Why is using a common-lookup table to restrict the status of entity wrong?
According to Five Simple Database Design Errors You Should Avoid by Anith Sen, using a common-lookup table to store the possible statuses for an entity is a common mistake.
Edit + Answer: The figures in Anith's article aren't well labelled - I thought both Figure 1 and Figure 2 are examples of bad design, whereas Figure 2 is good design. Phew, got worried there for a moment.
- Lookup tables: good.
- Common-lookup tables: bad.
I'll keep my question below for reference.

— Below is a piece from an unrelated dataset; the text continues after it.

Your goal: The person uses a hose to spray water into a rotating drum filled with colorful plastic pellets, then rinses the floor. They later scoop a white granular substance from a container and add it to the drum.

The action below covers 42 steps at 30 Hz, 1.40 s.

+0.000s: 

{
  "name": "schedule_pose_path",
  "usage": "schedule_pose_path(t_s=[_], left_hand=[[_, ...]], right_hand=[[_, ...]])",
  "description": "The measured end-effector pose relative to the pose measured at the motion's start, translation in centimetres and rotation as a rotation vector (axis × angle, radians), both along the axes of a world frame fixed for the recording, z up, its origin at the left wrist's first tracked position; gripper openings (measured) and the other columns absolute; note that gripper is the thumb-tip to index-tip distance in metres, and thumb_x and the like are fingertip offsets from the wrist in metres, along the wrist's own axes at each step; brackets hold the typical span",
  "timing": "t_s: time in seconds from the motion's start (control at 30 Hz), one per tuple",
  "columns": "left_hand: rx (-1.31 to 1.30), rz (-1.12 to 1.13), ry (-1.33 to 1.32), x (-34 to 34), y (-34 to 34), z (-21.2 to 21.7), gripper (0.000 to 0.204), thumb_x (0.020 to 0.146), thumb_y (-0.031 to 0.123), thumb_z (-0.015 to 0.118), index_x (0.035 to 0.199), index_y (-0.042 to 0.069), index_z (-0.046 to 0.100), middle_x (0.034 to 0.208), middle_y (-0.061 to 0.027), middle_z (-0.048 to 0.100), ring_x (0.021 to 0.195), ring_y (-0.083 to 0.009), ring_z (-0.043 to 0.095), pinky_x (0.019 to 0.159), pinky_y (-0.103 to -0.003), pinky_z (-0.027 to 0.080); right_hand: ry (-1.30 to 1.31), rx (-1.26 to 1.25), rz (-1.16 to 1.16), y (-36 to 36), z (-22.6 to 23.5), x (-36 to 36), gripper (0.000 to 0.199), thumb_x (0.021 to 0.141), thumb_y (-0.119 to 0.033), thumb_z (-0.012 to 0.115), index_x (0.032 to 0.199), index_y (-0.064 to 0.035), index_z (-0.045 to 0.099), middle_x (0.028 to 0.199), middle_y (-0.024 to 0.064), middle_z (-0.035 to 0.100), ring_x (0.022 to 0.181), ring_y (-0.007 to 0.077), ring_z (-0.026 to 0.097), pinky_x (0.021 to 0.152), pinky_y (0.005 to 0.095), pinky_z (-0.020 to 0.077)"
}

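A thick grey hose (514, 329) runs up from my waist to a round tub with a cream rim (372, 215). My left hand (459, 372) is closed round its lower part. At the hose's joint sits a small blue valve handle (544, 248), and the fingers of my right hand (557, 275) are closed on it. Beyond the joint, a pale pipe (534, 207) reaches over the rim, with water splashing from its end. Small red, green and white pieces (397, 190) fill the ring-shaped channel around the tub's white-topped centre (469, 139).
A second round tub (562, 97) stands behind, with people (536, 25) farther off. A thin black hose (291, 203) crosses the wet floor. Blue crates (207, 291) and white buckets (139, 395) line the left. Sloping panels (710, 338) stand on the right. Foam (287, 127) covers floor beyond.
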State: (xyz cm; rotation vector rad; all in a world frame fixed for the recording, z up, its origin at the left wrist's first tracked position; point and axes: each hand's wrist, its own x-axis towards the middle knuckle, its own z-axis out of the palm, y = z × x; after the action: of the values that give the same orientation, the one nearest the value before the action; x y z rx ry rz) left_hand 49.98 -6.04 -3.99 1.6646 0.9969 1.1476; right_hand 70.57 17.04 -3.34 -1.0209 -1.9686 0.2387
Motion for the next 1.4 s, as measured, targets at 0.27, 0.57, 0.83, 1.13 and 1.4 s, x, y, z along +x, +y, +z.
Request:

The following reasons are given:
"You lose the means to ensure accurate data; constraints. By combining different entities into a single table, you have no declarative means to restrain values of a certain category." How is constraining values losing accuracy?
"You are forced to represent every data type as a string with this type of generic lookup table." If I want to represent another data type, I can add a column for it to my lookup table.
"You commit yourself to rigidity and subsequent complexity." How?
Fourthly and finally, you are faced with the physical implementation issues. I don't see why.
I disagree with most of the reasons given and would like some objective critique on my incorrect? logic.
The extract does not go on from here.